Given data Start Marker
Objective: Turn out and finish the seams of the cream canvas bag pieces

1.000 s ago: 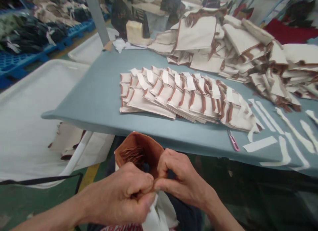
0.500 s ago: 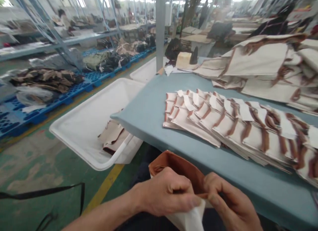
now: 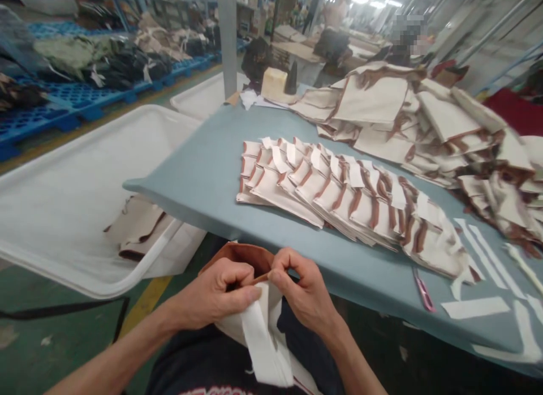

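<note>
Over my lap, at the table's front edge, is a cream fabric bag (image 3: 233, 331) with a brown lining showing at its open mouth. My left hand (image 3: 223, 290) pinches the bag's rim together with a white strip (image 3: 265, 350) that hangs down its outside. Just to the right, my right hand (image 3: 299, 282) grips the same brown-edged rim between thumb and fingertips. The two hands are close together, almost touching. What lies under the fingertips is hidden.
Overlapping cream-and-brown pieces (image 3: 335, 197) lie on the blue-grey table (image 3: 190, 185), a larger heap (image 3: 373, 101) behind. Pink thread snips (image 3: 423, 290) and loose white strips (image 3: 475, 308) are at right. A white bin (image 3: 85, 157) stands left, holding fabric pieces (image 3: 138, 225).
The view has swung to the right, bringing the snips and loose strips into sight. Both hands still hold the bag's rim, and more of the hanging white strip shows.
</note>
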The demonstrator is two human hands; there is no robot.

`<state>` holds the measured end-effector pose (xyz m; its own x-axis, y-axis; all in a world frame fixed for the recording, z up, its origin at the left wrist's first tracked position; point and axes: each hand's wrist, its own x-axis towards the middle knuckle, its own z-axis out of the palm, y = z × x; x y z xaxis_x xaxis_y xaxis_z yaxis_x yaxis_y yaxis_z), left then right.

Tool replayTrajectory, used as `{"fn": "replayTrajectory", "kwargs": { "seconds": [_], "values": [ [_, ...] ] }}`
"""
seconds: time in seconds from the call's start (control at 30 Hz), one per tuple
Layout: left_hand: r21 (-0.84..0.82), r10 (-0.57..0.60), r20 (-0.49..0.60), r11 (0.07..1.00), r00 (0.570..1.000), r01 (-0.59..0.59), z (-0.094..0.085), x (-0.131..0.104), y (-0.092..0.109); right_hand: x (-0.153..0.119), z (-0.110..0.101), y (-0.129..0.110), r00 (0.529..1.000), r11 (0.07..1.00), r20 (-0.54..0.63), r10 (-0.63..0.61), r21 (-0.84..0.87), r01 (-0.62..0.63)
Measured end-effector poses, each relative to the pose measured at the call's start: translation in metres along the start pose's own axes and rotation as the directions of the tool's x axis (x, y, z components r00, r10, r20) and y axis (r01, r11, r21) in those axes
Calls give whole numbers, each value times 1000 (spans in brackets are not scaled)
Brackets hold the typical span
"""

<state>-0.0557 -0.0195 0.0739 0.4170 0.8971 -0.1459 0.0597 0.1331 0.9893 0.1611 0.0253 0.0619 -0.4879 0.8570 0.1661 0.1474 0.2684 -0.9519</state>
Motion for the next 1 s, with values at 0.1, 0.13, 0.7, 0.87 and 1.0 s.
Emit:
{"fn": "replayTrajectory", "kwargs": {
  "seconds": [0.1, 0.13, 0.7, 0.87, 1.0],
  "values": [
    [28, -16, -90, 999, 996, 18, 4, 3, -1, 1, 4, 8, 999, 1000, -34, -10, 6, 10],
    [32, -12, -119, 999, 993, 16, 6, 4, -1, 3, 6, 12, 999, 1000, -48, -7, 13, 8],
    [72, 54, -535, 997, 843, -18, -19, 6, 15, 9, 7, 0, 938, 947, 184, 293, 75, -311],
    [55, 49, -524, 998, 850, -24, -21, 8, 11, 2, 12, -15, 936, 965, 237, 261, -34, -261],
    [87, 64, -552, 996, 831, -19, -17, 11, -2, -5, 14, -5, 940, 962, 203, 273, -69, -265]
  ]
}}
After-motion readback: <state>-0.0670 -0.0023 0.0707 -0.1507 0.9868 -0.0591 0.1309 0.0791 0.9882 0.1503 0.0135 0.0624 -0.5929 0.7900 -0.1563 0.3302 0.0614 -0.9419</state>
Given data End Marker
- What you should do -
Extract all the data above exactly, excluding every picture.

- Task response -
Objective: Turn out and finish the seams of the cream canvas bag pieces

1.000 s ago: 
0.500 s ago: 
now: 

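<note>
Over my lap, at the table's front edge, is a cream fabric bag (image 3: 233, 331) with a brown lining showing at its open mouth. My left hand (image 3: 223, 290) pinches the bag's rim together with a white strip (image 3: 265, 350) that hangs down its outside. Just to the right, my right hand (image 3: 299, 282) grips the same brown-edged rim between thumb and fingertips. The two hands are close together, almost touching. What lies under the fingertips is hidden.
Overlapping cream-and-brown pieces (image 3: 335, 197) lie on the blue-grey table (image 3: 190, 185), a larger heap (image 3: 373, 101) behind. Pink thread snips (image 3: 423, 290) and loose white strips (image 3: 475, 308) are at right. A white bin (image 3: 85, 157) stands left, holding fabric pieces (image 3: 138, 225).
The view has swung to the right, bringing the snips and loose strips into sight. Both hands still hold the bag's rim, and more of the hanging white strip shows.
</note>
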The demonstrator is two human hands; there is no robot.

`<state>` holds the measured end-effector pose (xyz m; its own x-axis, y-axis; all in a world frame fixed for the recording, z up, its origin at the left wrist's first tracked position; point and axes: each hand's wrist, its own x-axis towards the middle knuckle, its own z-axis out of the palm, y = z × x; x y z xaxis_x xaxis_y xaxis_z yaxis_x yaxis_y yaxis_z), left then right.

Tool replayTrajectory, used as `{"fn": "replayTrajectory", "kwargs": { "seconds": [_], "values": [ [_, ...] ] }}`
"""
seconds: time in seconds from the call's start (control at 30 Hz), one per tuple
Layout: left_hand: r21 (-0.84..0.82), r10 (-0.57..0.60), r20 (-0.49..0.60), r11 (0.07..1.00), r00 (0.570..1.000), r01 (-0.59..0.59), z (-0.094..0.085), x (-0.131..0.104), y (-0.092..0.109); right_hand: x (-0.153..0.119), z (-0.110..0.101), y (-0.129..0.110), r00 (0.529..1.000), r11 (0.07..1.00), r20 (-0.54..0.63), r10 (-0.63..0.61), r21 (-0.84..0.87), r01 (-0.62..0.63)
Measured end-effector poses, each relative to the pose measured at the call's start: translation in metres along the start pose's own axes and rotation as the directions of the tool's x axis (x, y, z components r00, r10, r20) and y axis (r01, r11, r21) in those axes
Calls give whole numbers, each value times 1000 (spans in brackets are not scaled)
Brackets hold the typical span
"""

<state>-0.0557 -0.0195 0.0739 0.4170 0.8971 -0.1459 0.0597 0.1331 0.9893 0.1611 0.0253 0.0619 -0.4879 0.8570 0.1661 0.1474 0.2684 -0.9519</state>
Motion for the next 1 s, with values at 0.1, 0.13, 0.7, 0.87 and 1.0 s.
Emit:
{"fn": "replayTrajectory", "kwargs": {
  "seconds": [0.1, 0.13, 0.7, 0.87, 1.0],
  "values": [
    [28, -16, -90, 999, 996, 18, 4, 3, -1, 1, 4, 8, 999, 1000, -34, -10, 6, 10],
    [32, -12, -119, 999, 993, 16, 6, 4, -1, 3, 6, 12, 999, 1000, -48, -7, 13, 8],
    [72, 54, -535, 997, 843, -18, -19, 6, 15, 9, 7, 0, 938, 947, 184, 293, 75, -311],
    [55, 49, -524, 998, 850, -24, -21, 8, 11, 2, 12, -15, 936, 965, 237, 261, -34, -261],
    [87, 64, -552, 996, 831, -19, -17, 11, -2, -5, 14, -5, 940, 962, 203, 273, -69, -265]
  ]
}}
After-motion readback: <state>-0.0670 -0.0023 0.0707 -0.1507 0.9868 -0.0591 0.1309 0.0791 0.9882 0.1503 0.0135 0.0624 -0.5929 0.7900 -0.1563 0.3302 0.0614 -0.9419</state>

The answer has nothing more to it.